◆ **Aim of the task**
Nothing is needed except the lines below that run from the one with "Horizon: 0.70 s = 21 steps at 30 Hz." through the one with "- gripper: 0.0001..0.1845", repeated exactly.

── Materials provided

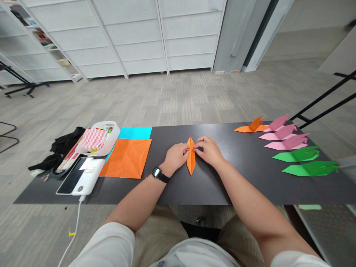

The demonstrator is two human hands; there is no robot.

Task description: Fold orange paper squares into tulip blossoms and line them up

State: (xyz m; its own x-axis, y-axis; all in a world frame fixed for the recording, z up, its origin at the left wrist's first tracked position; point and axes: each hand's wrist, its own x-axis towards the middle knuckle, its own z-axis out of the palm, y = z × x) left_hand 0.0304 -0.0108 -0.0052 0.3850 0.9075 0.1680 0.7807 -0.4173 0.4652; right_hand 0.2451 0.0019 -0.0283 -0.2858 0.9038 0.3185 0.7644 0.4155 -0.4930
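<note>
A narrow, pointed fold of orange paper (190, 160) lies on the dark table (211, 185) in front of me. My left hand (175, 156), with a black watch on the wrist, pinches its left edge near the upper half. My right hand (209, 150) pinches the right edge at the same height. Both hands have their fingers curled onto the paper.
A creased orange sheet (127, 158) lies over a cyan sheet (136, 132) to the left. Beyond them sit a white tray (98, 138) of patterned paper, a phone on a white power bank (80, 177) and black cloth (63, 147). Folded orange (251, 127), pink (283, 135) and green (306, 161) paper figures line the right side.
</note>
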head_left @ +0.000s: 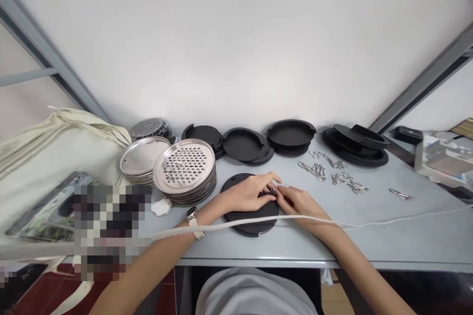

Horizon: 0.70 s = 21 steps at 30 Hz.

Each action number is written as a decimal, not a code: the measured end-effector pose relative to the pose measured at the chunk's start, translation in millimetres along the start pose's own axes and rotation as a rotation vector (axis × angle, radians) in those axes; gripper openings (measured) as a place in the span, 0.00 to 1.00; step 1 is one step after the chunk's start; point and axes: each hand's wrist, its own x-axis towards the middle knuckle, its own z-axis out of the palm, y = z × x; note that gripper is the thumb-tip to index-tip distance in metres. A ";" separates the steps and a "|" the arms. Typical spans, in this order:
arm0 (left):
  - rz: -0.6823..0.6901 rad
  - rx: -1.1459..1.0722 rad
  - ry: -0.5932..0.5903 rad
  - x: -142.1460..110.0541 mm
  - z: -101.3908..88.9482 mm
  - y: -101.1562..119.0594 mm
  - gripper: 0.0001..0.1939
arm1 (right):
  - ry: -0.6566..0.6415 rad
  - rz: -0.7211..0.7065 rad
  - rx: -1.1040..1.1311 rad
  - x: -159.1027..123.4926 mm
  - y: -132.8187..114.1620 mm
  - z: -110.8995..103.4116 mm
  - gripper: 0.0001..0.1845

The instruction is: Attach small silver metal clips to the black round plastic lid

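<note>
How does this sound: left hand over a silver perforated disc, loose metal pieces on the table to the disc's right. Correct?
Not quite: the head view shows the left hand over a black disc. The loose metal pieces do lie to its right.

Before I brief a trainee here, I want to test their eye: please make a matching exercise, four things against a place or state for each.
Things
1. Front black disc
2. Front grater plate
3. Wristwatch
4. Loose metal pieces

Places or states
A. Lying in silvery heaps
B. Beneath the left hand
C. Worn with a pale strap
D. Topping a metal stack

Pairs: 1-B, 2-D, 3-C, 4-A
</note>
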 end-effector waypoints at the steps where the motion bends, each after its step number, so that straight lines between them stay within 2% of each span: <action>1: -0.002 0.002 -0.003 0.0 -0.2 0.3 0.20 | 0.006 0.006 0.006 0.1 -0.2 0.2 0.18; 9: -0.005 -0.006 -0.011 0.9 -0.9 1.1 0.20 | 0.049 0.049 0.086 0.1 -2.1 0.9 0.18; 21: -0.008 -0.032 -0.008 1.0 -0.6 1.0 0.21 | 0.034 0.040 0.095 0.0 -1.9 -1.4 0.18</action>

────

◆ **Your solution**
Horizon: 0.70 s = 21 steps at 30 Hz.

Each action number is written as a decimal, not a code: the measured end-effector pose relative to the pose measured at the chunk's start, translation in millimetres along the start pose's own axes and rotation as a rotation vector (axis × angle, radians) in those axes; gripper openings (measured) as a place in the span, 0.00 to 1.00; step 1 is one step after the chunk's start; point and axes: each hand's wrist, its own x-axis towards the middle knuckle, its own z-axis out of the palm, y = z × x; note that gripper is the thumb-tip to index-tip distance in metres. A ";" separates the steps and a "|" the arms. Typical spans, in this order:
arm0 (left):
  - rz: -0.6823..0.6901 rad
  - rx: -1.1459..1.0722 rad
  - ry: -0.5932..0.5903 rad
  - x: -142.1460..110.0541 mm
  - z: -101.3908..88.9482 mm
  - y: -101.1562..119.0594 mm
  - gripper: 0.0001..0.1939
arm1 (right):
  - ry: -0.6566..0.6415 rad
  - rz: -0.7211..0.7065 rad
  - rx: -1.1040..1.1311 rad
  - x: -159.1027..123.4926 mm
  - y: -132.8187..114.1620 mm
  - z: -110.8995..103.4116 mm
  - gripper: 0.0001..0.1845

No further answer is expected.